Cette mesure a-t-elle été aussi mise en place afin d’éviter les risques d’épuisement professionnel? Non, répond Franz Würth. L’offre de congé sabbatique vise à renforcer l’attractivité de Raiffeisen en tant qu’employeur. «Il ne s’agit en aucun cas d’un instrument de prévention des risques de burn-out. Si un cadre a un problème ou un conflit dans l’entreprise, il faut le régler immédiatement. On ne peut pas lui dire d’attendre sa 13e année de service pour se reposer», poursuit-il.
Pour Olivier Torrès, un congé sabbatique ne peut être que bénéfique dans la mesure où il est toujours choisi et non subi comme peut l’être une période de chômage. «Toutefois, souligne le professeur de l’Université de Montpellier et à l’EM de Lyon, certaines personnes hésiteront à demander un tel congé de peur de fragiliser leur entreprise durant leur absence et d’être considérées comme des traîtres. Un contrat de travail équivaut souvent à un contrat psychologique entre employé et employeur», rappelle-t-il.
Olivier Torrès, qui est également fondateur de l’Observatoire de la santé des dirigeants en France, insiste également sur la distinction qu’il convient de faire entre les patrons propriétaires et les cadres dans un grand groupe. «Un cadre qui prend un congé sabbatique ne met pas en danger l’organisation de sa société, explique-t-il. Il peut facilement être remplacé.

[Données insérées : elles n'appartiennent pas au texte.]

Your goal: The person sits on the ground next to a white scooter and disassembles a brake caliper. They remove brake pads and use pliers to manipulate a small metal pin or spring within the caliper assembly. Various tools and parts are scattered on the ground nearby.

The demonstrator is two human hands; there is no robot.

A l’inverse, les patrons de PME ont tendance à ne pas prendre assez de vacances, surtout en période de crise, où la surcharge de travail augmente encore.»
A l’évidence, Johann Rupert ne craint pas d’être remplacé. Ni de prendre de longues vacances. Le président et principal actionnaire de Richemont va s’octroyer «douze mois sans portable» au lendemain de la prochaine assemblée des actionnaires prévue le 12 septembre. Après onze années passées à la tête du groupe de luxe genevois, le milliardaire sud-africain compte bien s’offrir du bon temps. Avant de reprendre son poste. «Il y a des choses que j’ai envie de voir et d’autres que j’ai envie de faire», expliquait-il aux journalistes au mois de mai.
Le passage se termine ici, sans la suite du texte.